舞の様子がおかしいことを、義元はすぐに佐助に伝えた。
「昨夜の宴までは元気だったよね?」
そう言った義元の言葉に佐助はあることに気付く。
「多分、トランクです。その中に入っていた何かが原因だと思います。」

(中に入ってたものがダメになってたのか?)
佐助は、自分の保管の仕方が悪かったせいかもしれないと、申し訳なく思った。
(とりあえず、話を聞いてみよう。)
そう思い、舞の元を訪れてみることにした。

「舞さん?」
部屋の前で声を掛けるが返答がない。
「舞さん、居る?」
もう一度声を掛けてみるも、やはり返事は返って来ない。
嫌な予感がした佐助は
「舞さん、開けるよ。」
そう言って襖をそっと開けた。

「ーーっ!舞さん!!」
そう叫ぶと慌てて部屋に入って行く。
佐助のすぐ後ろで様子を見ていた義元もそれに続く。

部屋に入った義元が見たものは、倒れた舞とそれを抱き起こそうとする佐助の姿だった。

「すごい熱だ。」
そう佐助が言うのを聞いた義元はすぐさま、女中の元へ走る。
「舞が熱を出した。すぐに薬師を呼んで!手拭いと水桶と水差しを用意して、一人は寝着に着替えさせて。」
いつも穏やかな義元の焦った様子に、女中たちは慌てて動き出す。

「薬師を呼んで参ります!」
「私は氷の調達を!!」
家臣たちもバタバタと走り出し、城内は騒然となった。

ーーーそして半刻後。
診察を終えた薬師は
「診た限り、流行り病ではありません。長旅の疲れで熱を出されたのかと。薬を煎じておきますので、二刻ごとに飲ませて差し上げてください。かなり熱が高いので、白湯をできるだけたくさん飲まれた方が良いでしょう。また、明日様子を見に参りますが、何かあればすぐにお知らせください。」
そう言って帰って行った。

流行り病ではなかったことにホッとするも、熱が高いことには変わりない。佐助も義元も家臣たちも皆、心配でしょうがなかった。

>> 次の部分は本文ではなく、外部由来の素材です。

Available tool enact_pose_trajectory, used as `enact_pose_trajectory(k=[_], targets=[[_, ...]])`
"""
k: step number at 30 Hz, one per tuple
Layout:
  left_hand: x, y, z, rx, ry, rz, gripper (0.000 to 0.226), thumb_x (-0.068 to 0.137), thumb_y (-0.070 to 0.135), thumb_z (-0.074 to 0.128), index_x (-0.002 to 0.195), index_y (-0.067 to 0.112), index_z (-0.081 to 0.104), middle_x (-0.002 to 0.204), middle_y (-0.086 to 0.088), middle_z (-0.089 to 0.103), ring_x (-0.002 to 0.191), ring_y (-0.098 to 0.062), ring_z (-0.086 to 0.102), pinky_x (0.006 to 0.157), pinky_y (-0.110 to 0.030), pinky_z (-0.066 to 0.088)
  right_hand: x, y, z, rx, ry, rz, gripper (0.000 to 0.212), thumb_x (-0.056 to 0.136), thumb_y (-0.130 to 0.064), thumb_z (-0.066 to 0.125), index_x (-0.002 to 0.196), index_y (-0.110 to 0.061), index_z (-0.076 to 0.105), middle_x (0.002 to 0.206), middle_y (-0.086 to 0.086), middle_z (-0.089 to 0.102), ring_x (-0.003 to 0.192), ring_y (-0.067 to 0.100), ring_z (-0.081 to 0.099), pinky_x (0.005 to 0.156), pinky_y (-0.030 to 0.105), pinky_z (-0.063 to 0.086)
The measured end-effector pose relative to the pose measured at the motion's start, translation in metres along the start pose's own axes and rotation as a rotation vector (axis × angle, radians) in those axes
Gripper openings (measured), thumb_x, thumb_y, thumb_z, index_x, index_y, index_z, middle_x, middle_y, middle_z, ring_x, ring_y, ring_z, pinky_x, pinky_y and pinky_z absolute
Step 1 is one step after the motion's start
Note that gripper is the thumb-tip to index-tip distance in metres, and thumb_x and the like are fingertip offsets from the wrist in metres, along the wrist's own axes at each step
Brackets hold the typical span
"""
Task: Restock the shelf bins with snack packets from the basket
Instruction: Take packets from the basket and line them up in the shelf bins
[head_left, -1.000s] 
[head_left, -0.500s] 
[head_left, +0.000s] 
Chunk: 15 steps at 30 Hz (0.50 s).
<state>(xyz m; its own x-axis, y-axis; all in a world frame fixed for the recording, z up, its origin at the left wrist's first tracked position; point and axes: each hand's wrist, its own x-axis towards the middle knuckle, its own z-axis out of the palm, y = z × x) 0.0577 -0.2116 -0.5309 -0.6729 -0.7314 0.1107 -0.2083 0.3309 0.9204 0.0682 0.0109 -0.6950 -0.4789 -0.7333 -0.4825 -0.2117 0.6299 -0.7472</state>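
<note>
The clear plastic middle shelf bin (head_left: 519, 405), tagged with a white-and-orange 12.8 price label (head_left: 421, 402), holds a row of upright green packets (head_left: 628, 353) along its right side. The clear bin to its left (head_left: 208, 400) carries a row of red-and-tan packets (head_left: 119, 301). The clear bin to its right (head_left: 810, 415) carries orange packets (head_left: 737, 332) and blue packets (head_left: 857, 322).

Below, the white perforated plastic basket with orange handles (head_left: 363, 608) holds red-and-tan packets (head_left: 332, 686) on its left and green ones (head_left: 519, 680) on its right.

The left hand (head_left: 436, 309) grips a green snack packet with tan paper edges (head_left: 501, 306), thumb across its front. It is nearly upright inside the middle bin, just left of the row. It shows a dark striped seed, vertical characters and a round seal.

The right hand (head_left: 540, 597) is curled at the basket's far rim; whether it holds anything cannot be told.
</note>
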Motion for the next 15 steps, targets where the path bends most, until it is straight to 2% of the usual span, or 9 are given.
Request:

「この様子だと、戦が終わった時に織田軍と合流するのは難しいだろうから、信長宛に文を出しておくよ。」
義元はそう言って、信長宛に文を書き、早馬に託した。

佐助や義元、城の人々の献身的な看護にも関わらず、舞の熱は幾日も上がったり下がったりを繰り返し、意識はなかった。薬師により、何種類もの薬草が処方されたがどれもあまり効果がない。
佐助が気功を施術してみるも、効果はほとんど見られなかった。